Microscopic Pathology
H&E stains showed a highly cellular neoplasm composed of uniform and monomorphic neoplastic cells; the nuclei were round and perinuclear halos were present (Figure 1c). Numerous calcification were present in the midst of the tumor. The neoplasm showed delicate capillaries disposed in a chicken‐wire pattern and above a diffuse hypertrophic vasculature (Figure 1d). There were some foci of necrosis with areas of vascular proliferation (Figure 1e). Immunohistochemistry evaluation demonstrated positivity for IDH1 antibody demonstrating the presence of an IDH1 (R132H) mutation (Figure 1f). What is the diagnosis?
Diagnosis
Anaplastic oligodendroglioma (WHO III).
Discussion
Anaplastic oligodendroglioma is a highly cellular diffuse infiltrating glioma. Patients with anaplastic oligodendroglioma are likely to respond to chemotherapy 5. Oligodendrogliomas are made up of round cells, usually with a classic “fried‐egg” appearance, with delicate branching capillaries (“chicken‐wire”). In high‐grade tumors there is often vascular proliferation with necrosis.
Co‐deletion of 1p/19q is a hallmark of oligodendrogliomas and has been reported in 50% to 80% of cases with frequencies as high as 90% when using strict diagnostic criteria 1. 1p/19q status is a predictive marker of response to PCV chemotherapy and is also a prognostic marker 1. Moreover, IDH1 mutations are common in oligodendrogliomas and are strongly associated with 1p/19q codeletion and MGMT promoter methylation 8. However our case showed negativity for 1p19q codelation and presence of MGMT methylation.
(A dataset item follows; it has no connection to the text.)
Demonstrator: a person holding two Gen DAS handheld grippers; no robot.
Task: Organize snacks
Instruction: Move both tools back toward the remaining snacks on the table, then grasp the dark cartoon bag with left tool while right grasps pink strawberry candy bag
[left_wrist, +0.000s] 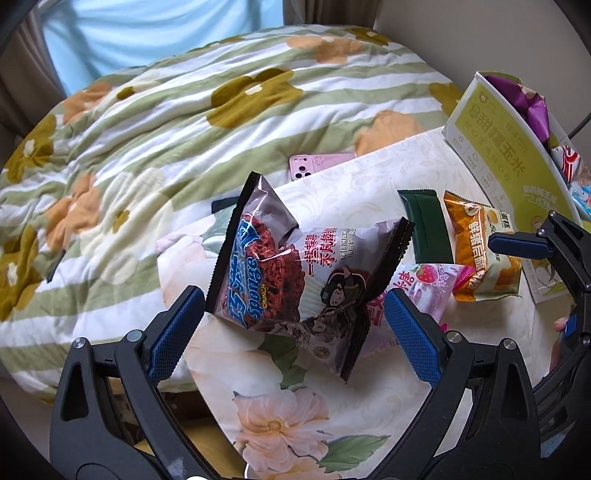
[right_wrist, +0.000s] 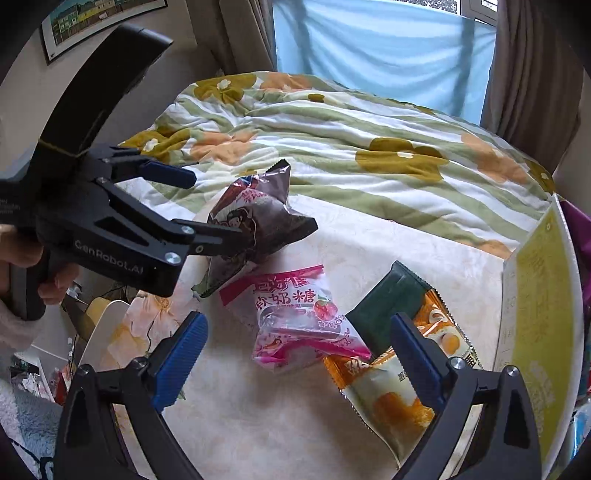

Radiologically, anaplastic oligodendroglioma presents as a calcified cortical‐subcortical frontal lobe mass. Calcifications are seen in 90% of oligodendroglioma, (the most common glioma to present this feature); the calcifications can be nodular or gyriform. Cystic degeneration is also frequently noted 4 and blood products may be seen. Anaplastic oligodendroglioma enhances much more commonly than low grade oligodendroglioma.
The case herein presented showed some oligodendroglioma featuresbut the marked vascularity, the gyriform calcifications and the cystic degeneration are all features of brain AVMs. The presence of solid enhancement, which is lacking in AVM, allowed the radiological presurgical diagnosis of high grade glioma.
The association of AVMs with brain neoplasms is extremely rare, and data are limited to case reports. Also a glial tumor mimicking AVM has been previously reported 2. The association of AVM and a cerebral glioma has been reported infrequently 3, 7. Usually these two diseases are sufficiently distinctive histologically to cause no diagnostic difficulty. Their potential coexistence in the same lesion requires careful scrutiny to avoid over‐interpretation. Also, the presence of swollen oligodendroglial cells in AVM is quite common and should not be mistaken for tumor cells. They are usually scattered through the lesion, admixed with reactive astrocytes, and are interpreted as being part of the reactive process 3. Regarding the association between gliomas and AVM, a few different conditions should be considered, which are a hypervascularized glioma and coexistence of an AVM with a glioma in two adjacent contiguous regions 6, 7.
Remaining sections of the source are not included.